Dr. Oxenhaler does not answer right away. He stares at the computer screen.
‘Very well, why don’t you try the Mediterranean diet for six months and then come visit me again. We’ll measure your cholesterol and decide what to do. If it’s still high, I definitively recommend statin treatment to cut your risk’, he says eventually, still watching the computer screen.
‘Isn’t it possible that the diet is helpful, although my cholesterol stays the same?’
Now he is looking at you again, more seriously than before. You can’t really tell whether he is annoyed or not.

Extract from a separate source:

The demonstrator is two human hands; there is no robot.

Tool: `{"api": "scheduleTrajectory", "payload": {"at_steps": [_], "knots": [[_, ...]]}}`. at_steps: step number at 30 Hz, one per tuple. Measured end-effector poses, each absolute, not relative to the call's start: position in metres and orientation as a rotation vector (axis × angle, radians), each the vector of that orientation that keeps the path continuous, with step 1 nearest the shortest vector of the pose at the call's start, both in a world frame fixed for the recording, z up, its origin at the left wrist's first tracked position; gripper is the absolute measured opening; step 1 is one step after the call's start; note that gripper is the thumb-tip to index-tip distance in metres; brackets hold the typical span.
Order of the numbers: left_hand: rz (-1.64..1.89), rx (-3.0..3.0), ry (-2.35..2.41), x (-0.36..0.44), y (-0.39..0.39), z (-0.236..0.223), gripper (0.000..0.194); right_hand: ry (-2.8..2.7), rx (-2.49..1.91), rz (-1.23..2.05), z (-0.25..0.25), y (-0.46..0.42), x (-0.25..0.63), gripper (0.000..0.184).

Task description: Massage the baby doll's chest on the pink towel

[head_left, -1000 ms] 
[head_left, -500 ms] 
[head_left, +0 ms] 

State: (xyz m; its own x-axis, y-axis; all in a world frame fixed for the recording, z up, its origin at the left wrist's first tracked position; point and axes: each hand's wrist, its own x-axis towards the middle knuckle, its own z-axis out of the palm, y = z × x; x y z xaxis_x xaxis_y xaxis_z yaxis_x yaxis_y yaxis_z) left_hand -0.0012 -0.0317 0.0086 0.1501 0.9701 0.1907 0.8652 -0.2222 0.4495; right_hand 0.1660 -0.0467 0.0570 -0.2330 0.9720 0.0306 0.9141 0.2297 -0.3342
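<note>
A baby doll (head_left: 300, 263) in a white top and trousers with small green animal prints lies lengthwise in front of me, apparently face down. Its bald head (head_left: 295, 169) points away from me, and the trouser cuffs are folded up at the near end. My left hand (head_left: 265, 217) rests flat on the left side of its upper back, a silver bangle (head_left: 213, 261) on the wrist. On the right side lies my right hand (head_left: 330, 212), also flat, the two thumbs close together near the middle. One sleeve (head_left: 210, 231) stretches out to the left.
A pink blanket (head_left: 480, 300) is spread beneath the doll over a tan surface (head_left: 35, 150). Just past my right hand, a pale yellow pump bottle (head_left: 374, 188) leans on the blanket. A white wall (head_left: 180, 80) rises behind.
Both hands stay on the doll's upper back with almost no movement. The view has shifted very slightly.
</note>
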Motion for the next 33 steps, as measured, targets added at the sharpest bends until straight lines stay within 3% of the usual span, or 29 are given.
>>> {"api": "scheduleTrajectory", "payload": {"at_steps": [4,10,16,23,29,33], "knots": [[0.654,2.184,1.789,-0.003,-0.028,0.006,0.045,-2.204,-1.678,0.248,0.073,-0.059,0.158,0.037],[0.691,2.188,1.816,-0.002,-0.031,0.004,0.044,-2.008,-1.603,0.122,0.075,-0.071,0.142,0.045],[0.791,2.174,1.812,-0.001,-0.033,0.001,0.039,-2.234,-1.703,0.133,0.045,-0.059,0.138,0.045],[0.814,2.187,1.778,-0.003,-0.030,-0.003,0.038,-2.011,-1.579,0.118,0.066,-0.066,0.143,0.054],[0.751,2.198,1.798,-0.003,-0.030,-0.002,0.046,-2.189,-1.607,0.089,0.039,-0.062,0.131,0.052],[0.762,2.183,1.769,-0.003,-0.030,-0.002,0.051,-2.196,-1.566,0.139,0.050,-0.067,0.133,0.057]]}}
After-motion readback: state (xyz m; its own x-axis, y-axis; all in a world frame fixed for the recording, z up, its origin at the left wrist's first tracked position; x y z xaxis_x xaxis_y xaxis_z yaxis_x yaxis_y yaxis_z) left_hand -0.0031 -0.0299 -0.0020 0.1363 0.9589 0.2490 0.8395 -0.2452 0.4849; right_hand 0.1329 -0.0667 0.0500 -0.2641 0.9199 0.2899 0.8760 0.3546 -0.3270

‘If we are to succeed in lowering your risk of heart disease, we must lower your LDL-cholesterol. That’s a fact.’
‘But, I just read about the Women’s Health Initiative showing that reducing the intake of fat lowered cholesterol, but did not cut the risk of heart disease’.
Now he is up on his feet and offering his hand. He shakes his head in disbelief, but he is smiling again.